## TASK DETAILS
Please return the data that follows precisely as written, but without the images.
━━━ MATERIAL PROVIDED ━━━
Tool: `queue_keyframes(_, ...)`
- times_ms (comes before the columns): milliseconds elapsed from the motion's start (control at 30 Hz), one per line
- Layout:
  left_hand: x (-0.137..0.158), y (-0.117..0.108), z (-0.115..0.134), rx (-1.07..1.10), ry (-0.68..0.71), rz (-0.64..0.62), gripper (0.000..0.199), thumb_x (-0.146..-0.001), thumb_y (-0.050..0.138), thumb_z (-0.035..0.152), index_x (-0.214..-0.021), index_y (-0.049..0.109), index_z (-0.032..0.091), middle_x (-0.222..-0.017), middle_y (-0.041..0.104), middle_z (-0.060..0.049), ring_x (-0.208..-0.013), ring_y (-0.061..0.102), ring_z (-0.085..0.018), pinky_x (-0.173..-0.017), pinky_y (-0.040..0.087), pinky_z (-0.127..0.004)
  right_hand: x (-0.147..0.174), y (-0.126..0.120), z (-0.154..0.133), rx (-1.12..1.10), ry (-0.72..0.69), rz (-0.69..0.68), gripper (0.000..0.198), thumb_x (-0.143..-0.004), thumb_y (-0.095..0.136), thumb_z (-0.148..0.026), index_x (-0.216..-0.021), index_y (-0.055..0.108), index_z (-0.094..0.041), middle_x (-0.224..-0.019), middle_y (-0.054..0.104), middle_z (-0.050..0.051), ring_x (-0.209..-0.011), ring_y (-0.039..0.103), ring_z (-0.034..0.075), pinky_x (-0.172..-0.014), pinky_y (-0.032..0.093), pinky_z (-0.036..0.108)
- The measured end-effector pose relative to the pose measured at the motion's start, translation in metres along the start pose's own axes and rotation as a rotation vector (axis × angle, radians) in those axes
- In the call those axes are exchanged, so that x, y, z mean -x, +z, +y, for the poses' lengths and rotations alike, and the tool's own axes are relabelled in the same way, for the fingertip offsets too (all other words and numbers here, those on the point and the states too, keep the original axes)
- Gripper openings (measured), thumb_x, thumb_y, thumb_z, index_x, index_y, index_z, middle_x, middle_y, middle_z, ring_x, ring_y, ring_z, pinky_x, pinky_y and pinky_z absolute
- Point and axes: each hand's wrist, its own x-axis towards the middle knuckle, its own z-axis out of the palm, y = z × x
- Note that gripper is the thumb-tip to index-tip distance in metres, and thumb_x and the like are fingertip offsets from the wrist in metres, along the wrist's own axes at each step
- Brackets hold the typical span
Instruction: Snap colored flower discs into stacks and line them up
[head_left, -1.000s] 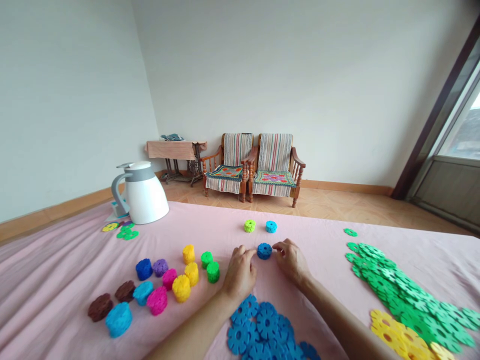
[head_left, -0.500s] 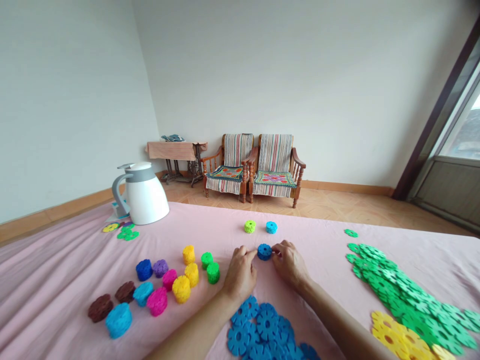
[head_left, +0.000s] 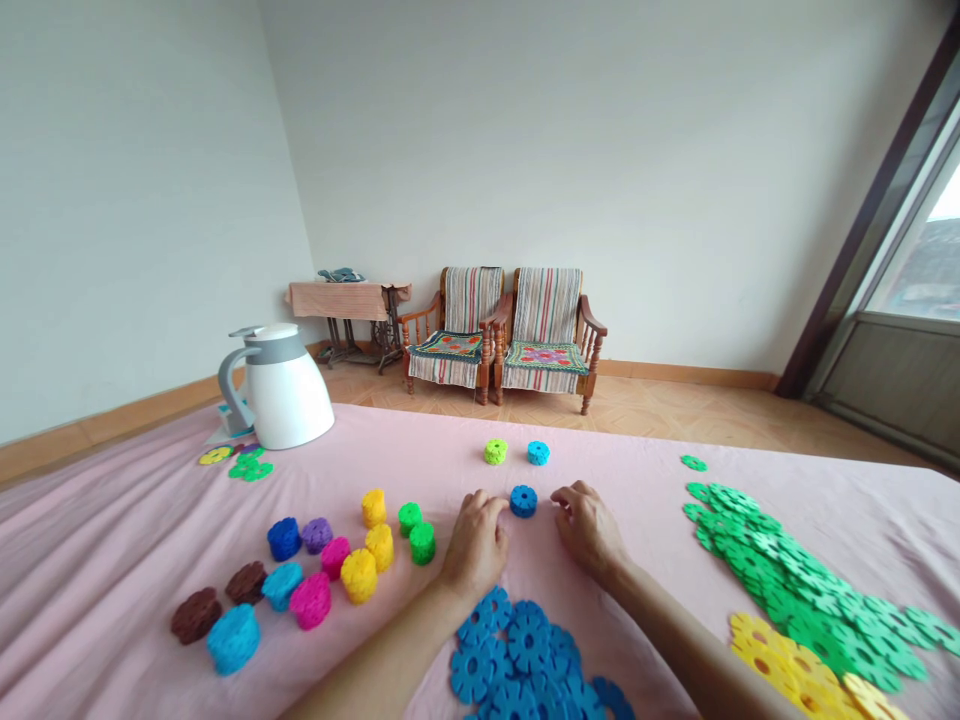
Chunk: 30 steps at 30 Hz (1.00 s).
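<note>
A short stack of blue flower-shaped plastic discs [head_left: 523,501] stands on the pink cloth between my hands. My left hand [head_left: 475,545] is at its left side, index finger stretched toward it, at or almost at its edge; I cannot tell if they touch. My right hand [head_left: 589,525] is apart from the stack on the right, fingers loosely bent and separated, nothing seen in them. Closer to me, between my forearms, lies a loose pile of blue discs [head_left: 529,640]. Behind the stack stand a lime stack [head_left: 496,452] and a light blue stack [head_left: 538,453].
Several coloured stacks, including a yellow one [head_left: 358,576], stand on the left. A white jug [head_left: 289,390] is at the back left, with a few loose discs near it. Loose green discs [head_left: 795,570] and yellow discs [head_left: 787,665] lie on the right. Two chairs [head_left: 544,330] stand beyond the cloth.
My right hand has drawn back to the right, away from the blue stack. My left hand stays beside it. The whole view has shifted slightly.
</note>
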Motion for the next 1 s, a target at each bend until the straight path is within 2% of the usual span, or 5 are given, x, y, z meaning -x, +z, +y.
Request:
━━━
## TASK OUTPUT
Tool: `queue_keyframes(_, ...)`
- times_ms (comes before the columns): milliseconds elapsed from the motion's start (control at 30 Hz), one per line
- Layout:
  left_hand: x (-0.137..0.158), y (-0.117..0.108), z (-0.115..0.134), rx (-1.07..1.10), ry (-0.68..0.71), rz (-0.64..0.62), gripper (0.000..0.199), thumb_x (-0.146..-0.001), thumb_y (-0.050..0.138), thumb_z (-0.035..0.152), index_x (-0.214..-0.021), index_y (-0.049..0.109), index_z (-0.032..0.091), middle_x (-0.222..-0.017), middle_y (-0.041..0.104), middle_z (-0.060..0.049), ring_x (-0.208..-0.013), ring_y (-0.061..0.102), ring_z (-0.085..0.018), pinky_x (-0.173..-0.017), pinky_y (-0.040..0.087), pinky_z (-0.127..0.004)
  right_hand: x (-0.147..0.174), y (-0.126..0.120), z (-0.154..0.133), rx (-1.12..1.10), ry (-0.72..0.69), rz (-0.69..0.68), gripper (0.000..0.198), thumb_x (-0.143..-0.004), thumb_y (-0.095..0.136), thumb_z (-0.148..0.026), index_x (-0.216..-0.021), index_y (-0.055..0.108), index_z (-0.094..0.041), middle_x (-0.224..-0.019), middle_y (-0.054..0.104), middle_z (-0.050..0.051), ring_x (-0.209..-0.011), ring_y (-0.039..0.103), ring_z (-0.034..0.075), pinky_x (-0.172..-0.014), pinky_y (-0.032..0.093), pinky_z (-0.036..0.108)
- The measured end-effector pose relative to the pose measured at the motion's start, translation in metres along the start pose's own axes and rotation as a rotation vector (axis × angle, radians) in those axes
- In the call those axes are exchanged, so that x, y, z mean -x, +z, +y, for the poses' lengths and rotations alike, and the tool's own axes are relabelled in the same way, for the fingertip offsets too (all other words and numbers here, those on the point and the states too, keep the original axes)
- Gripper openings (measured), thumb_x, thumb_y, thumb_z, index_x, index_y, index_z, middle_x, middle_y, middle_z, ring_x, ring_y, ring_z, pinky_x, pinky_y and pinky_z absolute
- Point and axes: each hand's wrist, its own x-axis towards the middle knuckle, its own z-axis out of the palm, y = z × x
- Note that gripper is the thumb-tip to index-tip distance in metres, and thumb_x and the like are fingertip offsets from the wrist in metres, along the wrist's own axes at each step
- Brackets hold the typical span
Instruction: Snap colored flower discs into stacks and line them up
[head_left, -1.000s] 
[head_left, -0.500s] 
[head_left, +0.000s] 
Chunk: 30 steps at 30 Hz (1.00 s).
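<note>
A short stack of blue flower-shaped plastic discs [head_left: 523,501] stands on the pink cloth between my hands. My left hand [head_left: 475,545] is at its left side, index finger stretched toward it, at or almost at its edge; I cannot tell if they touch. My right hand [head_left: 589,525] is apart from the stack on the right, fingers loosely bent and separated, nothing seen in them. Closer to me, between my forearms, lies a loose pile of blue discs [head_left: 529,640]. Behind the stack stand a lime stack [head_left: 496,452] and a light blue stack [head_left: 538,453].
Several coloured stacks, including a yellow one [head_left: 358,576], stand on the left. A white jug [head_left: 289,390] is at the back left, with a few loose discs near it. Loose green discs [head_left: 795,570] and yellow discs [head_left: 787,665] lie on the right. Two chairs [head_left: 544,330] stand beyond the cloth.
My right hand has drawn back to the right, away from the blue stack. My left hand stays beside it. The whole view has shifted slightly.
</note>
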Motion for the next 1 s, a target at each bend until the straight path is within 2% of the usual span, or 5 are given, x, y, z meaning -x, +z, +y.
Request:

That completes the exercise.